第10話

あさごはん
575
2020/07/17 17:40
朝、目が覚めると、部屋にエスクプスの姿は無かった。

ぼんやりと、起ききらない頭で思い出す。
そういえば朝イチでトレーニングに行くとか言っていたっけ?
そんなことを考えながら、ゆっくりと部屋を見渡す。視界に入るのは、エスクプスの私服や私物。

あぁ、やっぱり、夢じゃなかったんだなぁ。

昨日の一連の出来事を順になぞりながら噛み締める。早くこの生活に慣れて、アイドルとして認めて貰えるようにしないと。

昨夜エスクプスにかけてもらった言葉をもう一度頭の中で噛み締めて、身支度を始めた。




(ん…?なんかいい匂い…)

とりあえず朝のランニングから始めようかと、スポーティな服に着替えて廊下に出たところ、なにやら鼻をくすぐるいい匂いに気がついた。

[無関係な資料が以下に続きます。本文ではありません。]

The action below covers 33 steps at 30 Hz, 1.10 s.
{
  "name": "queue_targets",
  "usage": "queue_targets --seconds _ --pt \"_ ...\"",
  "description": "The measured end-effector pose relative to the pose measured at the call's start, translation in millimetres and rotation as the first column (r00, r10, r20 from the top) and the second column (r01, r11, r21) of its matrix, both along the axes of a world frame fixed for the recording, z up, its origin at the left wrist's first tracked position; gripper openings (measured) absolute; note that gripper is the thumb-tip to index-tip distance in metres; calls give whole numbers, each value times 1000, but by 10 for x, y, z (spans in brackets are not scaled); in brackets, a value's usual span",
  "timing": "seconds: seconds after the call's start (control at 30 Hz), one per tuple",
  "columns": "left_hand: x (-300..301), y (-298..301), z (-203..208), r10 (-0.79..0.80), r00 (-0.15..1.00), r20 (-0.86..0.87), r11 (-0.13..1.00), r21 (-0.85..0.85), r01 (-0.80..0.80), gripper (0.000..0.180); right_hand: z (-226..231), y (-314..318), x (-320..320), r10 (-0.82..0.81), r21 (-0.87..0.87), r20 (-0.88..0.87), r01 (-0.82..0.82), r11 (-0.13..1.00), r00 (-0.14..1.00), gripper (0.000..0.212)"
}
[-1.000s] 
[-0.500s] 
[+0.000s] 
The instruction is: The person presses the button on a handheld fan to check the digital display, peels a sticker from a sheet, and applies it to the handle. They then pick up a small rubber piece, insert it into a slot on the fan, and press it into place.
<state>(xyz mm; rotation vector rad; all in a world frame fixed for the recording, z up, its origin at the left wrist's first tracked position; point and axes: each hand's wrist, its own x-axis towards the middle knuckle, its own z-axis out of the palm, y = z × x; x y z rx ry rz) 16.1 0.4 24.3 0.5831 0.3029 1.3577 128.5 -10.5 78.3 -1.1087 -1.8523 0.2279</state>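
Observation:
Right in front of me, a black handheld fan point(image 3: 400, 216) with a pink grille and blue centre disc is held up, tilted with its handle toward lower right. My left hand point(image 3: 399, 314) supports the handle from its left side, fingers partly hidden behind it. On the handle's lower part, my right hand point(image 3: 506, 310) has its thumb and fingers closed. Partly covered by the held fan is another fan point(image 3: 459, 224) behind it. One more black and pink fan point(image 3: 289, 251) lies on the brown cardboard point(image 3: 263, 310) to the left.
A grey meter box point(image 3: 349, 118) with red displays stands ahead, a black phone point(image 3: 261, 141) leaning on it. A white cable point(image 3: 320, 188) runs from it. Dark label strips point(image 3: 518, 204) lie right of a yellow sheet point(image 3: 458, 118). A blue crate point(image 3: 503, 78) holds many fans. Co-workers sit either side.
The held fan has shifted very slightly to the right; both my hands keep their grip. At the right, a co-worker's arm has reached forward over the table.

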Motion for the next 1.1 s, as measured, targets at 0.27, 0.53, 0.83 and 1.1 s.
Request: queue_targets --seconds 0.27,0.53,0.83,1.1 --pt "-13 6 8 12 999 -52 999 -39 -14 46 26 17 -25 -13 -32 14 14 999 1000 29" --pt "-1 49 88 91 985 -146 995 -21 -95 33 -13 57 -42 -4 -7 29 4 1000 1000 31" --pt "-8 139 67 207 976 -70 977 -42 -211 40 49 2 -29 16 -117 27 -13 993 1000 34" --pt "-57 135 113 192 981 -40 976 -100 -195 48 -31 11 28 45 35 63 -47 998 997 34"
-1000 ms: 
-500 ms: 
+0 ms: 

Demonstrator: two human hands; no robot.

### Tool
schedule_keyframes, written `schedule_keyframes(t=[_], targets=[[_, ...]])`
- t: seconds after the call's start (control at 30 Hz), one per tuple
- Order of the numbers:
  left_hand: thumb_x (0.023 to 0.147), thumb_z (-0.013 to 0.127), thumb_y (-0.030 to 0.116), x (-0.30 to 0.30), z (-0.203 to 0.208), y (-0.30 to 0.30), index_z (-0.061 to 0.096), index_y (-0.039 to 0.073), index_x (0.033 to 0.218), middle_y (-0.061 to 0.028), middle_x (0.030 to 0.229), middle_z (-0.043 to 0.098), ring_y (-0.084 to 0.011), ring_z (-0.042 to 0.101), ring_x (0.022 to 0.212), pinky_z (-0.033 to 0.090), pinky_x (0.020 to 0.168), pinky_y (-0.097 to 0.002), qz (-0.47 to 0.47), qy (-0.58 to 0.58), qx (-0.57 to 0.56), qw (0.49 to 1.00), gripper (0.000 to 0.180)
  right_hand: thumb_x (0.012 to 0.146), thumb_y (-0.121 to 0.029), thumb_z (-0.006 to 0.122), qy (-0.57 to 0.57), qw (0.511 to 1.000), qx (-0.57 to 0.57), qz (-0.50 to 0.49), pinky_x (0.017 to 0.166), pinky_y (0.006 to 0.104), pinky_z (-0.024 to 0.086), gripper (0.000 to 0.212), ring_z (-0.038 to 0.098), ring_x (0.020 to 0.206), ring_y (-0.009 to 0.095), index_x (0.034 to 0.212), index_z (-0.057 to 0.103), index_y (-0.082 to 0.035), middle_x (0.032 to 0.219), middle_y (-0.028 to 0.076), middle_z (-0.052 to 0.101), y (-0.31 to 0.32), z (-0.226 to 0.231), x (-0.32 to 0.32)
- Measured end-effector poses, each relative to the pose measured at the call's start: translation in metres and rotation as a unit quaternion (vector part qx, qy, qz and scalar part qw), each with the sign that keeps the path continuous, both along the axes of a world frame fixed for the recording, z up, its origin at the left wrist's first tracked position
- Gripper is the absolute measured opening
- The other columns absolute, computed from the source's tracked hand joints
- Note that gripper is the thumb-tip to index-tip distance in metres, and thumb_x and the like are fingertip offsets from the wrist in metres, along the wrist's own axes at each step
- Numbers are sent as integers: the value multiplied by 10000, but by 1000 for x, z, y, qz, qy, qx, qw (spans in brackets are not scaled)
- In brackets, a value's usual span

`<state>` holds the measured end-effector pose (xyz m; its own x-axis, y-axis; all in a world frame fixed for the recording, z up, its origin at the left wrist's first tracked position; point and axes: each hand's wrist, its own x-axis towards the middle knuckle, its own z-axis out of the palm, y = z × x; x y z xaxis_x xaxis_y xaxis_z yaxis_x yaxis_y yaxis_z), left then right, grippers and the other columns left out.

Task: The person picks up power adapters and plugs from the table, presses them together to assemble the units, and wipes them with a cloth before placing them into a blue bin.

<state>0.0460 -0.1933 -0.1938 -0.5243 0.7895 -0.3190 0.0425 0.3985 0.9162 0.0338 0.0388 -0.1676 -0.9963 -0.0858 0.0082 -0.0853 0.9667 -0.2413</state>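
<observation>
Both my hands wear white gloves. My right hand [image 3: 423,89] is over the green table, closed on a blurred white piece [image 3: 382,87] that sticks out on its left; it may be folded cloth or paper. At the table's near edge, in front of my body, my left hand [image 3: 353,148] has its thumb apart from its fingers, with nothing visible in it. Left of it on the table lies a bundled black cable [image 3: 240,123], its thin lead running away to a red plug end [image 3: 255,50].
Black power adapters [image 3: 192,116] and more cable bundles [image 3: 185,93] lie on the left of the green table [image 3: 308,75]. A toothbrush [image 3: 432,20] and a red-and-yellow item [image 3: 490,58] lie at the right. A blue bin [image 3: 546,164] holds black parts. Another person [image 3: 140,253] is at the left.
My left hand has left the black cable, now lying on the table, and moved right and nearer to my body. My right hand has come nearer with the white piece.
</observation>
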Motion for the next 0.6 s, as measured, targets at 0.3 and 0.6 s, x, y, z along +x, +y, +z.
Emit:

誘われるままにフラフラと歩いていくと、キッチンスペースに人影が、2つ。
ミンギュ
あ、あなた!おはよ〜
ディエイト
おっ、早いんだね。よく眠れたの?
あなた

おはようございます!はい、ベッドに入った瞬間寝てました!

ディエイト
それもそうだよね、昨日あれだけ踊っていればね。
ディエイトは昨日の私を真似るように、満面の笑みでマンセの"バンザイ"のポーズをしてみせた。
それをみたミンギュが、子犬のように顔をくしゃりとさせて笑う。
ミンギュ
本当楽しそうに踊るからメンバー何人だったか忘れるとこだったよ。
あ、お腹すいてる?
あなた

あっ、はい!ペコペコです!

ミンギュの手元を見ると、どうやら大きな鍋でラーメンを作っているところみたいだった。
何人分作っているんだろう?メンバー全員分?
ミンギュ
良かったら俺達と一緒に朝ごはん食べる?
ラーメンでよければだけど
あなた

でも、ヒョン、ぼ、僕が食べたら誰かの分が無くなっちゃうんじゃ…

ディエイト
大丈夫、これ俺たち2人で食べる予定だったから。こいつの取り分少し減っても問題ないでしょ。そもそも食べ過ぎなんだから
ミンギュ
ちょっと作りすぎたかなと思ってたから丁度いいよ。さ、食べよう!お腹減った!
いやこれどうみても2人で食べ切る量じゃないよな…。
8割はミンギュが食べるように作ったんだろう。さすが鍛えてるだけあって朝ごはんすら規格外だ。


ミンギュ
今日はあなたは何する予定なの?
口いっぱいに麺を含みながら、尋ねられる。(横にいるディエイトがそんなミンギュの姿を冷ややかな目で見ている)
あなた

今日は社長から自由にしていいといわれているので、トレーニングとダンス練習をしようと思ってます!

ディエイト
あー、そうなんだ。せっかくフリーなら俺たちと一緒に来る?
今日はウジヒョンの作業部屋に行く予定なんだけど…
あなた

え?!嬉しいですけど…いいんでしょうか…ウジヒョンの邪魔になっても悪いし…

ディエイト
んー、大丈夫じゃない?ウジヒョン、新しい刺激とか出会いとかそういうの大事だってよく言ってるし、なによりあなたに興味があるみたいだったよ?
あなた

僕に…?

ウジがなぜ私に興味を持ってくれているんだろう…?
そんなことを考えながら食べていると、5人前以上あったであろうラーメンは、すでに跡形もなく無くなっていた。